I've started by getting the HTML of the website, which I got help with here: How can I find the source code for a website using only cmd?
That gives me the RAW HTML, which I then filter with FINDSTR
FINDSTR /I /C:.ZIP %~DP0FULLHTML.TXT>%~DP0ZIPLINES.TXT
The next step was to parse that file for the actual filenames, but I'm having difficulty because the web page uses a table to list the files, and that results in several lines that are over 19k characters in length. When I try to parse it with a FOR loop, it simply ignores these lines. I cannot figure out how to get this line shorter or split into shorter lines by some delimiter, I've even tried making the below PS1 file, but I know basically nothing about PowerShell scripting and can't seem to get it to work.
[CmdletBinding()]
Param(
[Parameter(Mandatory=$True,Position=1)]
[string]$file,
[Parameter(Mandatory=$True,Position=2)]
[string]$newfile
)
$contents = Get-Content $file
foreach ($line in $contents)
{
$splititems = $line.split("/")
foreach ($line in $splititems)
{
$line | Out-File $newfile
}
}
I then try running from in the batch file:
Powershell -ExecutionPolicy Bypass -File "%~DP0SPLIT.PS1" "%~DP0ZIPLINES.TXT" "%~DP0SPLITLINES.TXT"

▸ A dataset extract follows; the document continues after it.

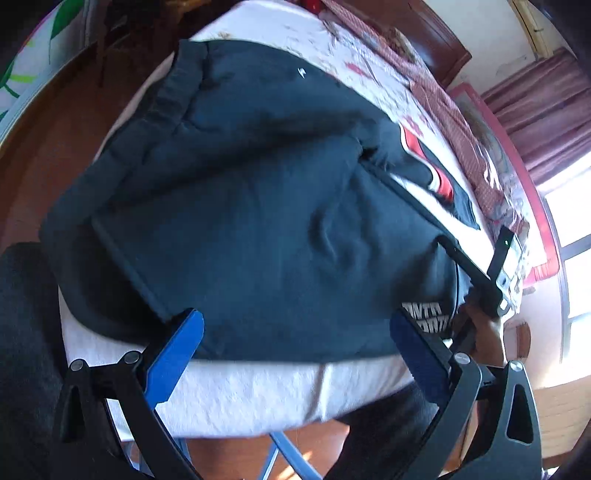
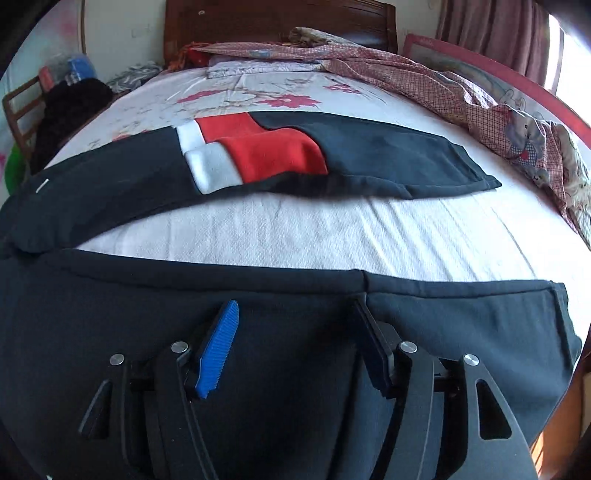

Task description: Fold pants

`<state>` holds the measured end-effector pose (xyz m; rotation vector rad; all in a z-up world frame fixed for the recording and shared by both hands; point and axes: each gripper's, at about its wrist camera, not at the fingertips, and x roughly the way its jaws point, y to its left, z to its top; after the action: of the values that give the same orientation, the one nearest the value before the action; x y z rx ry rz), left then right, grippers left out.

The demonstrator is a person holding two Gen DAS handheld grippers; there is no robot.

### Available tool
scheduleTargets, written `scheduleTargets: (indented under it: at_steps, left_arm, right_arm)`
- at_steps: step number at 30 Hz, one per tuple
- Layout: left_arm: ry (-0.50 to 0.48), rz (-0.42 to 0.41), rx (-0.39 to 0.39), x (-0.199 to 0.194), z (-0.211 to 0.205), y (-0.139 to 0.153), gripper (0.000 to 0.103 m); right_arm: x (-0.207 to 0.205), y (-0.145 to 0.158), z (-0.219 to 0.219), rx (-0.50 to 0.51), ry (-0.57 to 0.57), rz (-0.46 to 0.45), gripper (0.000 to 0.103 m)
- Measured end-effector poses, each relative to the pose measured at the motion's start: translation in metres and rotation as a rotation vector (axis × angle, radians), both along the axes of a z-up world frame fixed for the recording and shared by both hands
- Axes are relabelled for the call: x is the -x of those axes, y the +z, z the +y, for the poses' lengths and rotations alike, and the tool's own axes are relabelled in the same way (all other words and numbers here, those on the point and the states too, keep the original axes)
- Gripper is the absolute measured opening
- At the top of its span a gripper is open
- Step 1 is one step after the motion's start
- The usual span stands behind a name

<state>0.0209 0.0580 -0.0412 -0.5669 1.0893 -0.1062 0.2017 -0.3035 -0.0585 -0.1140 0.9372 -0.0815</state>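
Note:
Dark navy pants (image 1: 258,206) lie spread on the bed. In the right wrist view the far leg (image 2: 388,158) shows red and white patches (image 2: 258,151), and the near leg (image 2: 147,302) runs across the front. My left gripper (image 1: 297,319) is open wide over the near edge of the pants, its blue fingers (image 1: 177,350) apart with nothing pinched. My right gripper (image 2: 295,306) is open just above the near leg, pads clear of the cloth. In the left wrist view the right gripper (image 1: 498,266) appears at the right, held by a hand (image 1: 485,332).
The bed sheet (image 2: 314,229) is white with red flowers farther back. A checked pink blanket (image 2: 424,85) is bunched along the far right side under a wooden headboard (image 2: 280,22). A chair with dark clothing (image 2: 66,110) stands left. Curtains (image 1: 546,107) and a window are on the right.

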Motion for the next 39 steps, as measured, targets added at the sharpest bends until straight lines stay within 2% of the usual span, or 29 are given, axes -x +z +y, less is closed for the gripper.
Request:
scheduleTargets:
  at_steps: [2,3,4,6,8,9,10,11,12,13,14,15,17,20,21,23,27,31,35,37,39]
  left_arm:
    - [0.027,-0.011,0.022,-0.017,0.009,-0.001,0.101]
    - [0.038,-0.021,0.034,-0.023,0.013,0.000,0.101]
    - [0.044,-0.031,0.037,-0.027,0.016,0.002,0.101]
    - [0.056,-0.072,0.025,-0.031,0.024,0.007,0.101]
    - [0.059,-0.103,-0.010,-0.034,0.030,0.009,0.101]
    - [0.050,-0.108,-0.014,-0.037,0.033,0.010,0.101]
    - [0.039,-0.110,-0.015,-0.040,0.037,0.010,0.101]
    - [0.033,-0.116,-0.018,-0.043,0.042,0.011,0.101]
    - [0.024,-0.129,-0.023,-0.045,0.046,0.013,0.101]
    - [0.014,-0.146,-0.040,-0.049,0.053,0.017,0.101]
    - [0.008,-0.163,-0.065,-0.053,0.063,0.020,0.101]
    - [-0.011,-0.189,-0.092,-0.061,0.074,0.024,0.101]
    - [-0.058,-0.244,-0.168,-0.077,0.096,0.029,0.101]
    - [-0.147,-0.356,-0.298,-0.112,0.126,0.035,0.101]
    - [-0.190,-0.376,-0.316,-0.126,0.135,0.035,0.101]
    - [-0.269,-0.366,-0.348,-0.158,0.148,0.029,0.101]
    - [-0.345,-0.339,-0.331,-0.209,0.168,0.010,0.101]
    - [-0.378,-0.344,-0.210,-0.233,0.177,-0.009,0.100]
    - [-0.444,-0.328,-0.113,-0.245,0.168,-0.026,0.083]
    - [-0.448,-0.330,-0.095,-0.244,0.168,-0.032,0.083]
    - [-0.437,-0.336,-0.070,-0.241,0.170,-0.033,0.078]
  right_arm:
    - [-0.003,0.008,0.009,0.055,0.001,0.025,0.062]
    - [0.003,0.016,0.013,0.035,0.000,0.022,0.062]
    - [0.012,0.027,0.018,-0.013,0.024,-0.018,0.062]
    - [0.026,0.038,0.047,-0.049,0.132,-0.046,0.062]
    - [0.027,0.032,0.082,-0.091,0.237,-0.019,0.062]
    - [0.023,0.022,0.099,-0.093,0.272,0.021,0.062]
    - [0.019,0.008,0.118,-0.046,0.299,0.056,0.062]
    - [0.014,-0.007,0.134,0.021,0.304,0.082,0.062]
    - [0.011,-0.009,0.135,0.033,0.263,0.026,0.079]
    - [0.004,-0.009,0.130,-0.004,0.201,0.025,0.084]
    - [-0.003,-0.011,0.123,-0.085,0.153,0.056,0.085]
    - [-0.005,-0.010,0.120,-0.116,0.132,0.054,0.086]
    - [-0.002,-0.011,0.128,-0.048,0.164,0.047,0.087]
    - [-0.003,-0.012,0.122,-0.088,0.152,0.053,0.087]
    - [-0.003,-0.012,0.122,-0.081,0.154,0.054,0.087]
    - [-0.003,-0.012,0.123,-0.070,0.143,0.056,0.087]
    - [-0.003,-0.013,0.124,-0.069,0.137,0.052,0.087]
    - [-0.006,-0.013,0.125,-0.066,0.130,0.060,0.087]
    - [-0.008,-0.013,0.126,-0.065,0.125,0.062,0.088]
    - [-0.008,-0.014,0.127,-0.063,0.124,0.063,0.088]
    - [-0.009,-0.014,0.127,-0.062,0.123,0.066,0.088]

This gives me an error saying I'm missing a } at the end.
I know that after searching on this site a bit that CMD has a variable limit of 8196 characters, which those lines exceed, hence the failure... And I'm sure I'm just completely messing up the PS code.
After I can get these big lines split into smaller ones, I have some messy code already that works to get the file names into a single TXT file. Don't know if there's one easy step in PS to just grab all the .ZIP filenames and shove them in a file.